#### [About this task]
Output the data below exactly, without images.

Excerpts from a dataset
== Segment start ==

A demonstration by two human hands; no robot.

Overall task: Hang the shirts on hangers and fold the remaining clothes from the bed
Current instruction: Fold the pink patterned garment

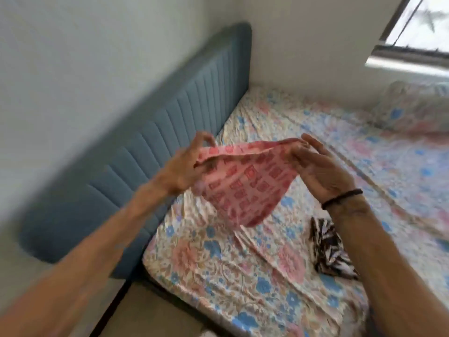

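Both hands (247, 164) grip a small pink red-patterned garment (243, 183) by its top edge.

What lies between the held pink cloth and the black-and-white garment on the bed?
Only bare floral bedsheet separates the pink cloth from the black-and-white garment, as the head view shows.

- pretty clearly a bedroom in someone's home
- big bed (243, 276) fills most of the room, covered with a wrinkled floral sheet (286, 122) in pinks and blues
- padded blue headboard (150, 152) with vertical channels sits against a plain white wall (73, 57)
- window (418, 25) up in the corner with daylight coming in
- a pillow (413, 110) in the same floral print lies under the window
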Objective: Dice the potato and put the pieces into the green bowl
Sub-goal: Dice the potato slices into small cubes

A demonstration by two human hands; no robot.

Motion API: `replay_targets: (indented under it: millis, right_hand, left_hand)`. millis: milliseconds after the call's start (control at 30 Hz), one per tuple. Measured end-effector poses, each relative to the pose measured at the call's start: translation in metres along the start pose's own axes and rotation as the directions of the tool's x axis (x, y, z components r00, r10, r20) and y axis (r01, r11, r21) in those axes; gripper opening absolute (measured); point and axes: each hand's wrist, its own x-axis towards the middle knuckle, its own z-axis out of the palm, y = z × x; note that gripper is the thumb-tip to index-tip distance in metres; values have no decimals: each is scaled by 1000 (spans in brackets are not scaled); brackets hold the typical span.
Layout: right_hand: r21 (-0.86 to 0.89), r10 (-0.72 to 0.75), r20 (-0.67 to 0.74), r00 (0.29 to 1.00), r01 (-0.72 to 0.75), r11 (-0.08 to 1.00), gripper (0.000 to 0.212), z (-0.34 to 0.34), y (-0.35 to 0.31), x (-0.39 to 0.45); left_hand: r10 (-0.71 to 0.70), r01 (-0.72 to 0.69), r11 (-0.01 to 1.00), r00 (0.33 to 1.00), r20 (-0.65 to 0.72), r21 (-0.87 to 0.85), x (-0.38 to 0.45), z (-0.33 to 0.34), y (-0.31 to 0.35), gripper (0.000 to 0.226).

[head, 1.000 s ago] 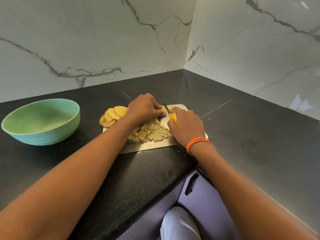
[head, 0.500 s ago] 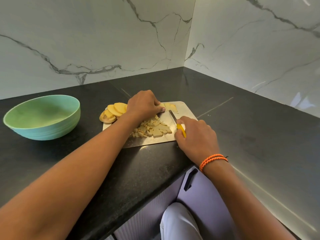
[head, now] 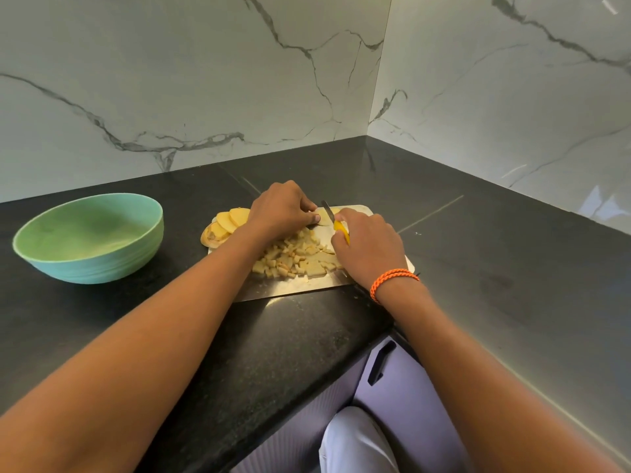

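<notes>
While your forearms reach in from the near edge of the black stone surface (head: 293, 339), your right hand (head: 370, 249) is curled round the yellow-handled knife (head: 336, 222), gripping the handle so the short steel blade runs up and away from you, tilted a little to the left, its tip toward the wall. That long axis crosses the pale potato slice (head: 323, 216) you are cutting, which suits a straight downward chop, in my judgement. Just this side of the blade, the heap of small pale-yellow potato dice (head: 297, 256) lies in the middle of the flat metal cutting board (head: 293, 286), pushed clear so the edge has room to work. Your left hand (head: 281, 208) sits beyond the heap with its fingers bent down on the slice, thumb tip beside the blade, pinning the piece so it cannot slide; keep those fingertips tucked. Farther left on the board's far corner, the overlapping round yellow potato slices (head: 227, 221) wait in a fanned stack. Well apart to the left, the green round bowl (head: 88, 238) stands upright, and no dice are visible in it, so the transfer looks not yet begun.
</notes>
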Motion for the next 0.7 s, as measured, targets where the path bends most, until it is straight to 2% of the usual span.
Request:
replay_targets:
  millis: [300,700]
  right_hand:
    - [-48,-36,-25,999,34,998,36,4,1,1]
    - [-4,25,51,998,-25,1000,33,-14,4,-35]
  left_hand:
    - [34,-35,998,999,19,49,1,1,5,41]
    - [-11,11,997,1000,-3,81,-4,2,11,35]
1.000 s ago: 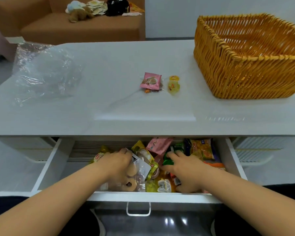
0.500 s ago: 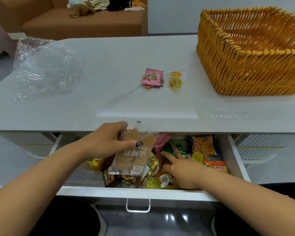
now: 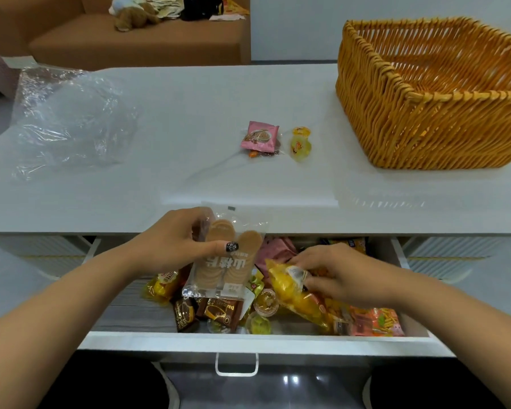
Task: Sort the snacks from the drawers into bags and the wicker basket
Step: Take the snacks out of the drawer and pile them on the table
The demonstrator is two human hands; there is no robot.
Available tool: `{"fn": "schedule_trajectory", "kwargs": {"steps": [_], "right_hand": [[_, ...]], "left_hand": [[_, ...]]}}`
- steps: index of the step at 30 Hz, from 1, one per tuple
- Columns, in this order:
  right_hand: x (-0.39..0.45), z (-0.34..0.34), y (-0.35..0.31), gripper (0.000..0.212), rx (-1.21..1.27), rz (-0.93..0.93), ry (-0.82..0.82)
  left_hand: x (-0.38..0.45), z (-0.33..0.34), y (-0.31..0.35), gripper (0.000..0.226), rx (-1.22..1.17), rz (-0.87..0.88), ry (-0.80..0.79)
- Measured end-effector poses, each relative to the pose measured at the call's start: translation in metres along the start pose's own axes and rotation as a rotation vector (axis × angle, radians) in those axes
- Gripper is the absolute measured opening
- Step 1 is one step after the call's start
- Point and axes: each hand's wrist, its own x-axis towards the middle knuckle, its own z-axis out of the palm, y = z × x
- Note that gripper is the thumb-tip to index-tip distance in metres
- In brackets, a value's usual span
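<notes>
Since half a second ago the right hand (image 3: 340, 276) has left off poking among the packets and now has its fingers curled round a yellow packet (image 3: 298, 293), lifted at 3 o'clock in the drawer (image 3: 248, 342). The left hand (image 3: 171, 246) holds the clear wafer pack (image 3: 224, 261) as before, thumb across its front, over the drawer's far edge at 12 o'clock.

More snacks (image 3: 216, 314) lie heaped in the drawer from the centre to the 4 o'clock corner; its 9 o'clock side shows bare grey lining.

On the white worktop (image 3: 189, 128) a pink packet (image 3: 260, 135) and a jelly cup (image 3: 301, 143) lie just beside each other near the centre. The basket (image 3: 425, 113) stands at 2 o'clock, a crumpled clear bag (image 3: 68, 119) at 10 o'clock, well apart. A brown sofa (image 3: 130, 45) stands beyond the far edge.

Bare worktop lies between the bag and the packets, and along the near edge.
</notes>
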Motion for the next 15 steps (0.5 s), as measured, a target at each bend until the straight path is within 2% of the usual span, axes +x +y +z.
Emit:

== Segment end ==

#### [Response to this task]
A demonstration by two human hands; no robot.

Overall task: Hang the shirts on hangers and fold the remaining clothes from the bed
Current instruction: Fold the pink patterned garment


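Both hands (247, 164) grip a small pink red-patterned garment (243, 183) by its top edge.

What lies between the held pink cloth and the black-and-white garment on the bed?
Only bare floral bedsheet separates the pink cloth from the black-and-white garment, as the head view shows.

- pretty clearly a bedroom in someone's home
- big bed (243, 276) fills most of the room, covered with a wrinkled floral sheet (286, 122) in pinks and blues
- padded blue headboard (150, 152) with vertical channels sits against a plain white wall (73, 57)
- window (418, 25) up in the corner with daylight coming in
- a pillow (413, 110) in the same floral print lies under the window
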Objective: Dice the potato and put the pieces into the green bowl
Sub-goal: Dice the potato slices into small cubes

A demonstration by two human hands; no robot.

Motion API: `replay_targets: (indented under it: millis, right_hand, left_hand)`. millis: milliseconds after the call's start (control at 30 Hz), one per tuple. Measured end-effector poses, each relative to the pose measured at the call's start: translation in metres along the start pose's own axes and rotation as the directions of the tool's x axis (x, y, z components r00, r10, r20) and y axis (r01, r11, r21) in those axes; gripper opening absolute (measured); point and axes: each hand's wrist, its own x-axis towards the middle knuckle, its own z-axis out of the palm, y = z × x; note that gripper is the thumb-tip to index-tip distance in metres; values have no decimals: each is scaled by 1000 (spans in brackets are not scaled); brackets hold the typical span.
Layout: right_hand: r21 (-0.86 to 0.89), r10 (-0.72 to 0.75), r20 (-0.67 to 0.74), r00 (0.29 to 1.00), r01 (-0.72 to 0.75), r11 (-0.08 to 1.00), gripper (0.000 to 0.212), z (-0.34 to 0.34), y (-0.35 to 0.31), x (-0.39 to 0.45); left_hand: r10 (-0.71 to 0.70), r01 (-0.72 to 0.69), r11 (-0.01 to 1.00), r00 (0.33 to 1.00), r20 (-0.65 to 0.72), r21 (-0.87 to 0.85), x (-0.38 to 0.45), z (-0.33 to 0.34), y (-0.31 to 0.35), gripper (0.000 to 0.226).

[head, 1.000 s ago] 
[head, 0.500 s ago] 
[head, now] 

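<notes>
While your forearms reach in from the near edge of the black stone surface (head: 293, 339), your right hand (head: 370, 249) is curled round the yellow-handled knife (head: 336, 222), gripping the handle so the short steel blade runs up and away from you, tilted a little to the left, its tip toward the wall. That long axis crosses the pale potato slice (head: 323, 216) you are cutting, which suits a straight downward chop, in my judgement. Just this side of the blade, the heap of small pale-yellow potato dice (head: 297, 256) lies in the middle of the flat metal cutting board (head: 293, 286), pushed clear so the edge has room to work. Your left hand (head: 281, 208) sits beyond the heap with its fingers bent down on the slice, thumb tip beside the blade, pinning the piece so it cannot slide; keep those fingertips tucked. Farther left on the board's far corner, the overlapping round yellow potato slices (head: 227, 221) wait in a fanned stack. Well apart to the left, the green round bowl (head: 88, 238) stands upright, and no dice are visible in it, so the transfer looks not yet begun.
</notes>
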Motion for the next 0.7 s, as measured, targets where the path bends most, until it is straight to 2% of the usual span.
Request:
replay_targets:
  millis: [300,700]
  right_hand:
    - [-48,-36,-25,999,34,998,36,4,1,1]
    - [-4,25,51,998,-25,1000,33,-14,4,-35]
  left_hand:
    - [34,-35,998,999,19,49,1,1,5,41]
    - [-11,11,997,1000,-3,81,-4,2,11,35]
1.000 s ago: 
0.500 s ago: 
now: 
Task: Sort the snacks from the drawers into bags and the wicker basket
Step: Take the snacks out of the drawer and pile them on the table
The demonstrator is two human hands; there is no robot.
Available tool: `{"fn": "schedule_trajectory", "kwargs": {"steps": [_], "right_hand": [[_, ...]], "left_hand": [[_, ...]]}}`
- steps: index of the step at 30 Hz, from 1, one per tuple
- Columns, in this order:
  right_hand: x (-0.39..0.45), z (-0.34..0.34), y (-0.35..0.31), gripper (0.000..0.212), rx (-1.21..1.27), rz (-0.93..0.93), ry (-0.82..0.82)
  left_hand: x (-0.38..0.45), z (-0.33..0.34), y (-0.31..0.35), gripper (0.000..0.226), rx (-1.22..1.17), rz (-0.87..0.88), ry (-0.80..0.79)
- Measured end-effector poses, each relative to the pose measured at the call's start: translation in metres along the start pose's own axes and rotation as a rotation vector (axis × angle, radians) in those axes
- Gripper is the absolute measured opening
- Step 1 is one step after the call's start
- Point and axes: each hand's wrist, its own x-axis towards the middle knuckle, its own z-axis out of the palm, y = z × x
- Note that gripper is the thumb-tip to index-tip distance in metres
- In brackets, a value's usual span
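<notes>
Since half a second ago the right hand (image 3: 340, 276) has left off poking among the packets and now has its fingers curled round a yellow packet (image 3: 298, 293), lifted at 3 o'clock in the drawer (image 3: 248, 342). The left hand (image 3: 171, 246) holds the clear wafer pack (image 3: 224, 261) as before, thumb across its front, over the drawer's far edge at 12 o'clock.

More snacks (image 3: 216, 314) lie heaped in the drawer from the centre to the 4 o'clock corner; its 9 o'clock side shows bare grey lining.

On the white worktop (image 3: 189, 128) a pink packet (image 3: 260, 135) and a jelly cup (image 3: 301, 143) lie just beside each other near the centre. The basket (image 3: 425, 113) stands at 2 o'clock, a crumpled clear bag (image 3: 68, 119) at 10 o'clock, well apart. A brown sofa (image 3: 130, 45) stands beyond the far edge.

Bare worktop lies between the bag and the packets, and along the near edge.
</notes>
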Motion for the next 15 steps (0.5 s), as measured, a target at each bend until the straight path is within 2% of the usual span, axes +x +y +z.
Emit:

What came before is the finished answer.